I’ve recently had the opportunity to spend a little time looking at an interesting approach for improving the efficiency of estimated treatment effects in clinical trials which exploits historical data. In this blog post I’ll give a few thoughts on the results in ‘Increasing the efficiency of randomized trial estimates via linear adjustment for a prognostic score’, by Schuler et al 2022. The paper was published in the International Journal of Biostatistics, and an arXiv pre-print is available here.
The idea is to use historical data to build a prognostic model for outcome (given covariates). In the clinical trial, we then adjust for each patient’s predicted outcome based on the prognostic model, plus the covariates themselves. The approach may gain efficiency relative to just adjusting for the covariates individually (modelling these linearly in the trial) if in truth the covariates have non-linear effects on outcomes which are modelled in the historical data. As the authors point out, one could of course model the non-linear effects in the model fitted to the trial data. But accurately modelling such effects may be more feasible when the historical data is large, whereas the trial dataset may be relatively small.
Simulation results and case study
The authors present simulation results in a range of scenarios, demonstrating some dramatic reductions in the variance of the estimated treatment effect when adjusting for the patient’s prognostic score (constructed using simulated historical data), relative to both an analysis that does not adjust for covariates and one that adjusts linearly for the covariates (plus their interactions with treatment). In the simulation setup, a set of 10 independent uniformly distributed covariates had linear and non-linear effects on the outcome mean.
To examine the results myself a bit further, I coded up the basic elements of the simulation study (R script here). The baseline simulation scenario is described to have ‘moderate outcome non-linearity’, i.e. moderate non-linear effects of the covariates on the outcome. To get a sense of how much omitting the non-linear effects reduces the amount of explained variation in the outcome, I simulated a large dataset with n=10,000 individuals. I first fitted the linear model with treatment and the covariates included linearly. This gives an R squared of about 35% (one could analytical evaluate this, but I am being lazy). Using instead the true conditional mean as a covariate (which includes the linear and non-linear effects), the R squared increases to about 90%. Adding the true conditional mean corresponds to using a patient’s true prognostic score as covariate, termed the oracle estimator in the paper. The non-linear effects are in the setup considered having a huge impact on the amount of explained variation in the outcome, and I think explains the quite dramatic reductions in variance shown in the simulation results. The actual reductions in variance achieved through adjustment for the estimated prognostic score are necessarily not quite as good as when using the true prognostic score, because of the effects of estimation of the prognostic model using the historical data (for which the authors used random forest – more on this below).
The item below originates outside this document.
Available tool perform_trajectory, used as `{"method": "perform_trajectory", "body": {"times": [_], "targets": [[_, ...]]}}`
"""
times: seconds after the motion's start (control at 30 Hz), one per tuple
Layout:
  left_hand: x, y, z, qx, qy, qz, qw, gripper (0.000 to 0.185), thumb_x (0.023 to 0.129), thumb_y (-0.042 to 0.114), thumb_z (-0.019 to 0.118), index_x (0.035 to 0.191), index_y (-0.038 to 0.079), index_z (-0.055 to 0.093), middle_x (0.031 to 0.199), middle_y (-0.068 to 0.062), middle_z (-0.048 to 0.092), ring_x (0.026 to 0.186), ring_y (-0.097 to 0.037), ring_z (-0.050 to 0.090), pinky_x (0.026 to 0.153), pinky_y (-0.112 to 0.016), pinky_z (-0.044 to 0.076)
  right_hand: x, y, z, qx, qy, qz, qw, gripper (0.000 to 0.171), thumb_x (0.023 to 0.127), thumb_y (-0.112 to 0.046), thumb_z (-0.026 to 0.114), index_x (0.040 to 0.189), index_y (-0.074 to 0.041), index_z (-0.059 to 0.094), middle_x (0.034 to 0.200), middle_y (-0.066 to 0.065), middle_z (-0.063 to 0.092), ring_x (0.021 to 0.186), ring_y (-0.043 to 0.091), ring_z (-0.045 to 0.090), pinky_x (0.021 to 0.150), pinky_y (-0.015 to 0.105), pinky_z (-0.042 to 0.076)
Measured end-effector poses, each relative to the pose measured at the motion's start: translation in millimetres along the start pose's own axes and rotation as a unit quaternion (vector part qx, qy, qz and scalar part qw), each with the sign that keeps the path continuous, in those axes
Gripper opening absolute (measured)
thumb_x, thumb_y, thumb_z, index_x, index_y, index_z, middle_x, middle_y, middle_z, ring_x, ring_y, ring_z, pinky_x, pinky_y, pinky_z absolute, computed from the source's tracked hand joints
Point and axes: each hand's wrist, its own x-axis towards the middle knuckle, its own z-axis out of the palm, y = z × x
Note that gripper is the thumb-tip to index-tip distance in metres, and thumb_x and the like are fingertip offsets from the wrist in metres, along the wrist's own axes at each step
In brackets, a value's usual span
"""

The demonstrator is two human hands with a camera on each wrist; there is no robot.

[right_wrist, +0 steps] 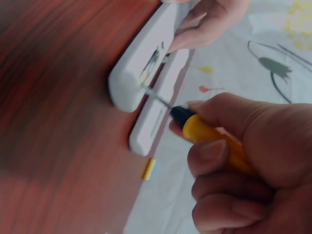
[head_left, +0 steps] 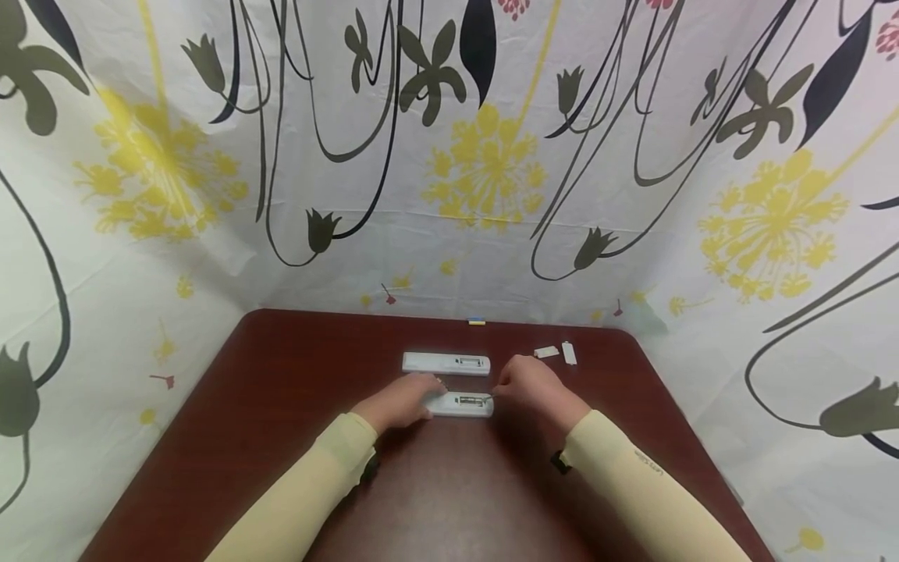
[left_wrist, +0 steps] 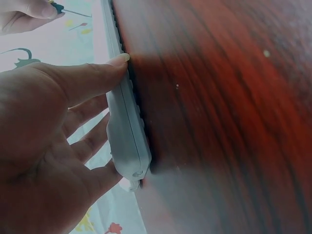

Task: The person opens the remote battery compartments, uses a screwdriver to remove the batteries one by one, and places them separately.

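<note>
Near remote (head_left: 460, 403), lying back-up mid-table (head_left: 281, 468) with its compartment open, is steadied flat by the left hand (head_left: 403, 400), fingers loosely extended along it, so the screwdriver (right_wrist: 209, 131) clenched in the right hand (head_left: 530, 386) can be aimed into the compartment.

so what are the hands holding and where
The right hand grips a screwdriver by its yellow handle. The left hand steadies the near remote at its left end.
</note>
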Motion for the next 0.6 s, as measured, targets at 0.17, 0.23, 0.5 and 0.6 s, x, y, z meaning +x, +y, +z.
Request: {"method": "perform_trajectory", "body": {"times": [0.17, 0.23, 0.5, 0.6], "targets": [[-0.7, -0.4, 0.8, -0.004, -0.001, -0.003, 1.0, 0.045, 0.1, 0.01, 0.084, 0.143, 0.011, 0.072, 0.15, -0.007, 0.067, 0.146, -0.027, 0.057, 0.123, -0.045, 0.045, 1.4, -16.5, 5.0, -0.055, 0.016, 0.003, 0.998, 0.027, 0.093, -0.01, 0.081, 0.067, -0.014, 0.074, 0.056, -0.009, 0.052, 0.056, 0.013, 0.042, 0.054, 0.033, 0.04], [-0.8, -0.5, 1.2, -0.006, -0.003, -0.004, 1.0, 0.045, 0.1, 0.01, 0.083, 0.143, 0.011, 0.072, 0.15, -0.007, 0.067, 0.146, -0.027, 0.057, 0.123, -0.045, 0.045, 2.3, -23.3, 7.0, -0.084, 0.024, 0.0, 0.996, 0.023, 0.093, -0.01, 0.082, 0.072, -0.014, 0.075, 0.061, -0.006, 0.057, 0.059, 0.014, 0.046, 0.056, 0.034, 0.044], [0.1, 0.9, -1.1, 0.002, -0.004, -0.004, 1.0, 0.045, 0.101, 0.011, 0.083, 0.144, 0.01, 0.071, 0.15, -0.007, 0.066, 0.146, -0.027, 0.057, 0.123, -0.044, 0.045, 8.1, -39.4, 9.3, -0.173, 0.049, -0.024, 0.983, 0.015, 0.092, -0.015, 0.09, 0.103, -0.008, 0.082, 0.083, 0.003, 0.075, 0.068, 0.016, 0.065, 0.066, 0.038, 0.061], [-0.4, 1.1, -2.6, 0.002, -0.003, -0.001, 1.0, 0.045, 0.1, 0.011, 0.083, 0.144, 0.01, 0.071, 0.149, -0.008, 0.067, 0.145, -0.028, 0.057, 0.122, -0.045, 0.045, 8.8, -39.3, 8.6, -0.164, 0.045, -0.019, 0.985, 0.017, 0.092, -0.016, 0.091, 0.103, -0.008, 0.082, 0.084, 0.002, 0.076, 0.068, 0.015, 0.065, 0.067, 0.037, 0.061]]}}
In practice, even if some covariates have somewhat non-linear effects on outcome, I am doubtful one would often see such huge improvements in R squared, and hence such large reductions in variance of the estimated treatment effect may be somewhat exceptional. Indeed, the authors’ case study using data from Alzheimer’s disease studies seems to bear this out: the reduction in the estimated standard errors through adding the prognostic score as a covariate (to a model already including the covariates linearly) were pretty small.
Size of historical training data and machine learning
In the simulation study, the historical training data were of size 10,000, while the trial sample size was 500. Since random forest was used to fit the prognostic model to the simulated historical data, and flexible machine learning techniques generally require large amounts of data to accurate capture the dependence of the outcome on covariates, one wonders how performance might be impacted if the historical data were not 20 times the size of the trial data, as was the case in the simulation study. For example, if one had a previously conducted trial dataset of the same size as the trial to be run, with hundreds not thousands of patients, random forest would presumably do less well at accurately capturing the non-linear effects.
The idea of developing a prognostic covariate based on historical data is interesting and may be prove useful in some settings. However, I am not yet personally convinced that it will often materially improve precision over and above using a model that adjusts linearly for a small number of key covariates chosen because they are known to be strongly prognostic for outcome (which is the standard practice). Re-analysing more previously conducted clinical trials (and datasets serving as historical data) could be helpful to investigate how much efficiency might be gained. Moreover, recent work has shown that machine learning type approaches can be used to flexibly adjust for covariates using only the in-trial data – it would be interesting to see how this performs relative to adjusting for a prognostic score estimated using historical data.